EXERCISE DETAILS :: One number is the full answer: how many lines in the records contain the word "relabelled"?

======== EXTRACTED RECORDS

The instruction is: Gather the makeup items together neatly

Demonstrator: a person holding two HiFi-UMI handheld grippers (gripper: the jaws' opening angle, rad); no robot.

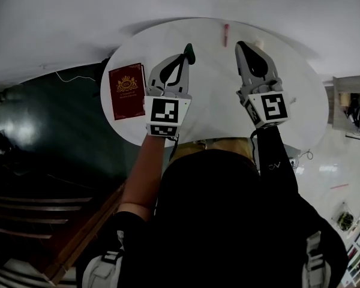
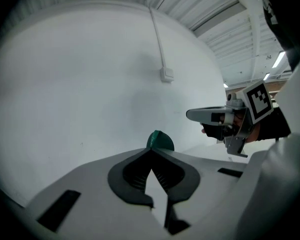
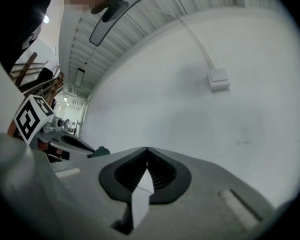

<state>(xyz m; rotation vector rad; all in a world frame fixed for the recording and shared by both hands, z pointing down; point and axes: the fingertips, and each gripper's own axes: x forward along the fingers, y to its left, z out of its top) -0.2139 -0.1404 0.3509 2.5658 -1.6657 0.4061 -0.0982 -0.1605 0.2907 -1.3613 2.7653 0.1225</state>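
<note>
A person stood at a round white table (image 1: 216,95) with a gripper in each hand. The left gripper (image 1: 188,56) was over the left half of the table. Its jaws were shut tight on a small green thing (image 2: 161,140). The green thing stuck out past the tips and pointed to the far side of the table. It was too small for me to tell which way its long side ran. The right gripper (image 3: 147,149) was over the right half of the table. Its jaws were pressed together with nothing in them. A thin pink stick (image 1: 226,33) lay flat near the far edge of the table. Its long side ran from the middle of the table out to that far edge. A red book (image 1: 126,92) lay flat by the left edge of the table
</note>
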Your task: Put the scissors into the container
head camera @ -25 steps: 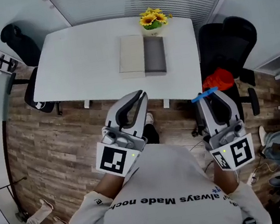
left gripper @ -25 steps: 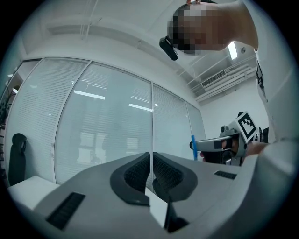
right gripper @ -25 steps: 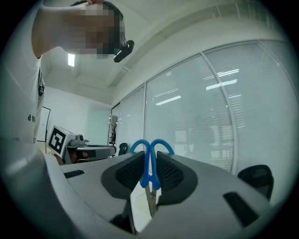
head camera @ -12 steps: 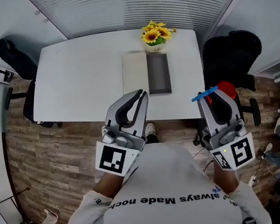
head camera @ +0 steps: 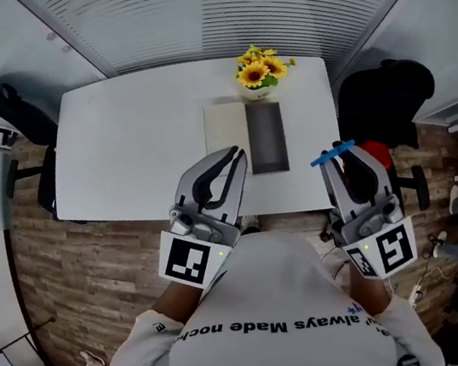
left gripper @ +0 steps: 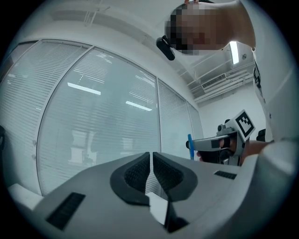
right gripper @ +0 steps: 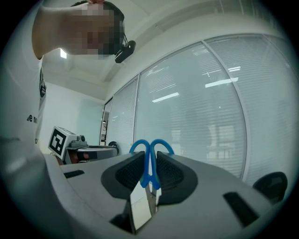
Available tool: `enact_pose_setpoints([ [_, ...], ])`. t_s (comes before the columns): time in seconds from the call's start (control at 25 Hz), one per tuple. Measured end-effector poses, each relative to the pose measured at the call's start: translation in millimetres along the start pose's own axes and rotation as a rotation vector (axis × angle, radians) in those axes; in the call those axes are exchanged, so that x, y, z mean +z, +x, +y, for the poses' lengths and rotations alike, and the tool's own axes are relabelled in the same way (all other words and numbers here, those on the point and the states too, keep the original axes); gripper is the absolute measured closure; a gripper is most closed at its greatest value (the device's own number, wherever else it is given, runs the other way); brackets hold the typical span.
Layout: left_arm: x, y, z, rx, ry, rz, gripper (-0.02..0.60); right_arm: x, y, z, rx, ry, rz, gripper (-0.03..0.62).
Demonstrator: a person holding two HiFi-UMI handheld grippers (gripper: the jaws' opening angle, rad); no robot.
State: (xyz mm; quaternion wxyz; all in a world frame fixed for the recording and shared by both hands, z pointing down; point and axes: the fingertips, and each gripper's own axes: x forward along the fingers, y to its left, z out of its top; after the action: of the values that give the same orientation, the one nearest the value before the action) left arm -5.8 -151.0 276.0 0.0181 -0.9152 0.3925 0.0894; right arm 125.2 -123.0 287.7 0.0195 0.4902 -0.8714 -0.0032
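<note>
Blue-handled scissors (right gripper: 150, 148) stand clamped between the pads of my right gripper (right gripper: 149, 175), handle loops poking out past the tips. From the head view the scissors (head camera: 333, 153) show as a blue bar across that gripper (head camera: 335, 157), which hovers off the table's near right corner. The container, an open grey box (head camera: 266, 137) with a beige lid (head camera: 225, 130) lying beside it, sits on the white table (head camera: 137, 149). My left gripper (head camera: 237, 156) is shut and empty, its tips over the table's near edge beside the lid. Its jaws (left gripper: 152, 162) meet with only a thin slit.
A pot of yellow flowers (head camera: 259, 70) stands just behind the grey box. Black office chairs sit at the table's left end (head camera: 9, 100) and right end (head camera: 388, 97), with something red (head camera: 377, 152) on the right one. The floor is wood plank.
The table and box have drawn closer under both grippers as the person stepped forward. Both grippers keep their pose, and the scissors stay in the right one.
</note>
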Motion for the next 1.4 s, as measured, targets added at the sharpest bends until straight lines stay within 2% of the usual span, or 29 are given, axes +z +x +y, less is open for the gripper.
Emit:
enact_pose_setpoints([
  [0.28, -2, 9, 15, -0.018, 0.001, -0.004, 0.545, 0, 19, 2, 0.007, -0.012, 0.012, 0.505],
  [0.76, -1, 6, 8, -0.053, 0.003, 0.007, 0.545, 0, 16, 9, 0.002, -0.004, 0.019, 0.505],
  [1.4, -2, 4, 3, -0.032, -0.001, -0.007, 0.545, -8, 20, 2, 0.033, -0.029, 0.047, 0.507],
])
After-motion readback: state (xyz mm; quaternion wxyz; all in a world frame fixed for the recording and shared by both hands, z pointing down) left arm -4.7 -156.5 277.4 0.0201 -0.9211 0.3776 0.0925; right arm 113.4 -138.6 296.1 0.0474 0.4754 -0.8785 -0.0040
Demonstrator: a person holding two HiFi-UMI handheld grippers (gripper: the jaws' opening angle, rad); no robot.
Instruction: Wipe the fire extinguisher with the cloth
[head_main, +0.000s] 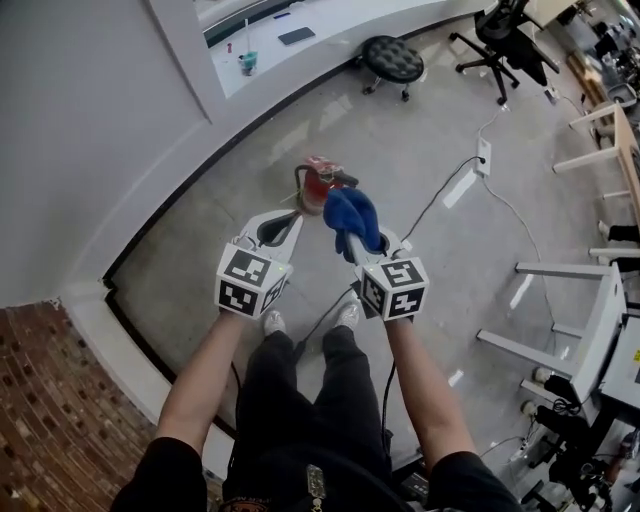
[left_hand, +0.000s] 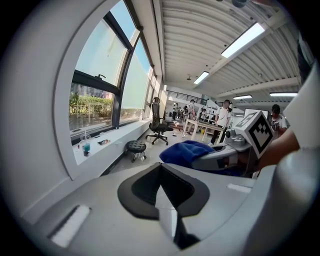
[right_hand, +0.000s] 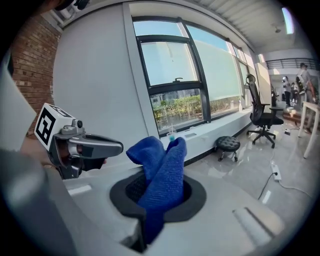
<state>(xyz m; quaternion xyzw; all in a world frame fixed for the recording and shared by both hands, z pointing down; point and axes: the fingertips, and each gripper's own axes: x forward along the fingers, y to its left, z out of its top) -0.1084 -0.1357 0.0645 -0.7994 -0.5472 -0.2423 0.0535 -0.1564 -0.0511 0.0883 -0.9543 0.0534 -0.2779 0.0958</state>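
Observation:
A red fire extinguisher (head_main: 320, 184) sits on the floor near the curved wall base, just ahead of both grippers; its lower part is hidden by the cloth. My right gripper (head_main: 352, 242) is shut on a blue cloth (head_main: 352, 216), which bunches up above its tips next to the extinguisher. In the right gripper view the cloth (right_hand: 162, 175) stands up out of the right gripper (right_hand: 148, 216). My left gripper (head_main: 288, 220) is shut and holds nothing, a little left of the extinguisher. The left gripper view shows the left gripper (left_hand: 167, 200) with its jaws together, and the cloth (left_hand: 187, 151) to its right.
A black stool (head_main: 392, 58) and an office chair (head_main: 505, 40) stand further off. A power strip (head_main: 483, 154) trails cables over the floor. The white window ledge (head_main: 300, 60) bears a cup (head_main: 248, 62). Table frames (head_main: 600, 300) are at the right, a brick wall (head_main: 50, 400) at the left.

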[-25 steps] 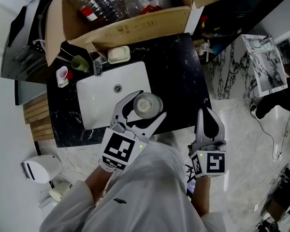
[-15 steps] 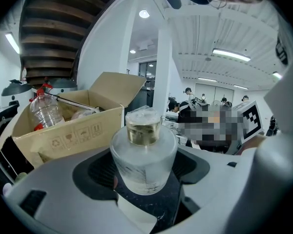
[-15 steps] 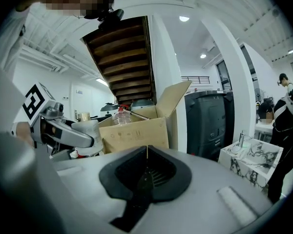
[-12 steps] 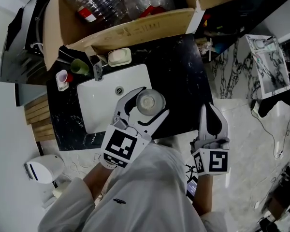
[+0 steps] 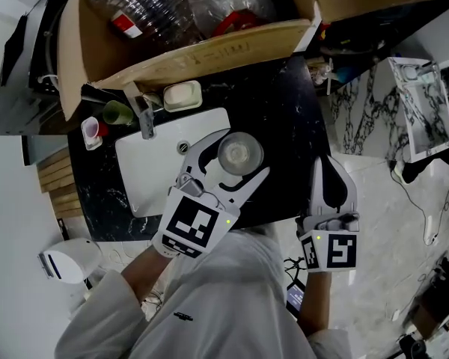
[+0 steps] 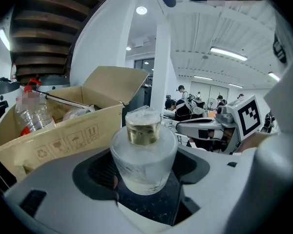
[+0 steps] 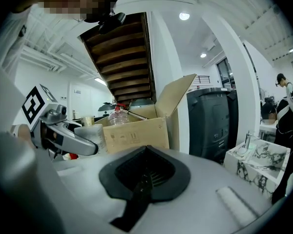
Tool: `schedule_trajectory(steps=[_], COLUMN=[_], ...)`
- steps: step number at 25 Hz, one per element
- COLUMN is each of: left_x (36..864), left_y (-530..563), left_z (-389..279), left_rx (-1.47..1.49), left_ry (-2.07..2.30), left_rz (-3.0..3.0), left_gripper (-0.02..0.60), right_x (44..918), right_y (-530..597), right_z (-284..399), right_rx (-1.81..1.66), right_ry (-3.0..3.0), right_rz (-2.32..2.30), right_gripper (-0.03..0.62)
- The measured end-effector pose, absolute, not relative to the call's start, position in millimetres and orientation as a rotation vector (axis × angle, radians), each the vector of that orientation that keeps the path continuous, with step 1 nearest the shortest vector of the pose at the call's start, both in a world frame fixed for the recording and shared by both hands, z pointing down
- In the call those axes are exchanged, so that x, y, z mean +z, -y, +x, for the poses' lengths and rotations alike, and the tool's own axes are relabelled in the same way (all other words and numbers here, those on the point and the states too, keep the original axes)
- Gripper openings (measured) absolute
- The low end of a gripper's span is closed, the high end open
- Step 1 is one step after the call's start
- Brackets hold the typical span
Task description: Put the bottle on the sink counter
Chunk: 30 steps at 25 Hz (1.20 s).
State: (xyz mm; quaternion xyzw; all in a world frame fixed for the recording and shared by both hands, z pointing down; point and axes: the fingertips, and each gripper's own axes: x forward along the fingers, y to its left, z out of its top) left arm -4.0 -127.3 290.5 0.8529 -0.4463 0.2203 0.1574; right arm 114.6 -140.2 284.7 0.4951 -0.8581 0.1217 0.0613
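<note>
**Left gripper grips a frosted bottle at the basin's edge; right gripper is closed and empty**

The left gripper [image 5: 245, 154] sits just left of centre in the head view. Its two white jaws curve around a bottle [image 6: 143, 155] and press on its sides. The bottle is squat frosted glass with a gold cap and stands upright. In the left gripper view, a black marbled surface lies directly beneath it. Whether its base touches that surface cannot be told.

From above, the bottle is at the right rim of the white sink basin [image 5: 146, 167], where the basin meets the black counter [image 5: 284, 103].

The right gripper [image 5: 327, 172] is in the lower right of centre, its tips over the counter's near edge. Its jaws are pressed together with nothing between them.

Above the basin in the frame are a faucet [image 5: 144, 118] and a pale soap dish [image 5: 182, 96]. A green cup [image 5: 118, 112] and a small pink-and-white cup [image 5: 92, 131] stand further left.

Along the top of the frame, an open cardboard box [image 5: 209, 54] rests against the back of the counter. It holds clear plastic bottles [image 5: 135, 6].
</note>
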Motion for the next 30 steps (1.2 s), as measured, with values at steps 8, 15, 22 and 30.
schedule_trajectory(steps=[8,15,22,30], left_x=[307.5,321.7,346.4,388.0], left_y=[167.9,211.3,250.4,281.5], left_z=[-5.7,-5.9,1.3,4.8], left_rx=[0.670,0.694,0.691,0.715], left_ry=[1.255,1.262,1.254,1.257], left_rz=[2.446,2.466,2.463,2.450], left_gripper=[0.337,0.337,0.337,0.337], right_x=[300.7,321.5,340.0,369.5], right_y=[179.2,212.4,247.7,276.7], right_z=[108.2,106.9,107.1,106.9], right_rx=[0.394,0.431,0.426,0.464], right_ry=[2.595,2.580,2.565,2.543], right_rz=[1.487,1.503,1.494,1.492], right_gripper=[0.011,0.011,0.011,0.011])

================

ANSWER FOR THE TASK :: 2